Have you ever felt like this woman? Most of us have had such moments. Recently, I've been having an email conversation with a woman who wrote and self-published her first novel. She had kindly sent me a copy and I read and enjoyed it.
Naturally, she wanted my opinion on the book. Then she asked me if I thought it worth her time and money to try to get an agent. She is already working on book number 2. We chatted about it and she remarked that the marketing of her book was a big job and that there is so much to learn about the publishing world.
How right she was. If being a writer only involved the actual creating a story or essay or poem, we'd all be happy. But it involves so much more--that is, if we want to sell what we've written and if we would like to be represented by an agent or publishing house.
One of the things a new novelist needs to do is to read as much as possible about the things listed here:
1. self-publishing vs selling to a publishing house
2. how to find an agent
3. ebook vs print? or both?
4. how to write a good query letter
5. marketing the book
6. how to find reviewers other than friends and family
Another thing to do is to talk with other novelists who have been successful in finding an agent and/or marketing their book. I don't mean a 2 minute conversation but to spend some real time with an experienced writer.
Give some thought to the matter of producing more books once you've found an agent. It's an ongoing process. One book is not going to do it. Are you confident that you can keep writing new books?
Think about the amount of time all this is going to take.
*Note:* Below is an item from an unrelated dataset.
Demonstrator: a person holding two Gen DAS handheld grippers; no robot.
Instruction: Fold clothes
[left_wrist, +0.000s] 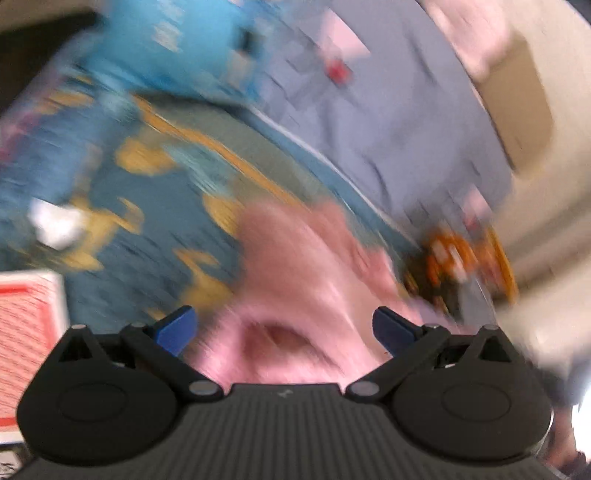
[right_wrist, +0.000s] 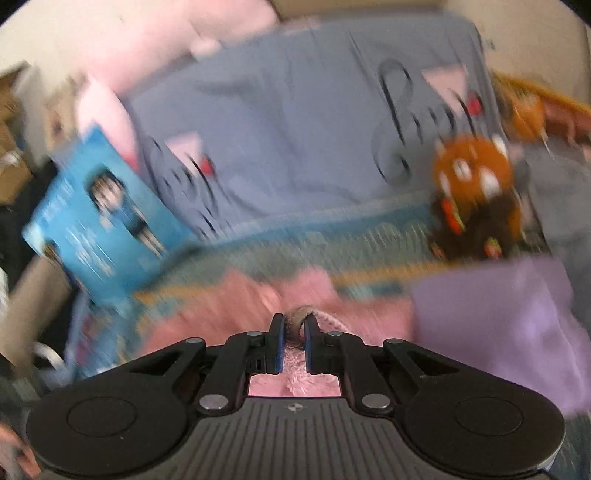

Do you have the time, or are you willing to make the time? Is your passion for writing and publishing more books great enough?
The poor woman in the picture may have taken on too much. Or she may love to write and hate all the other things that are part of the writing world. She definitely needs to sit down and sort it all out!
The person I had the email conversation with wrote a book that kept me turning the pages. She's heard a similar reaction from other readers of this first novel. There are things in her first novel that might have been done better and I'm sure she'll be cognizant of that in the second book. I've heard successful authors say that your first novel should go into a drawer and stay there forever. It's the one you learn from. I don't agree with that 100% but there is some merit to that thought. Now, she must decide how much more she is willing to take on. No one else can make that decision for her.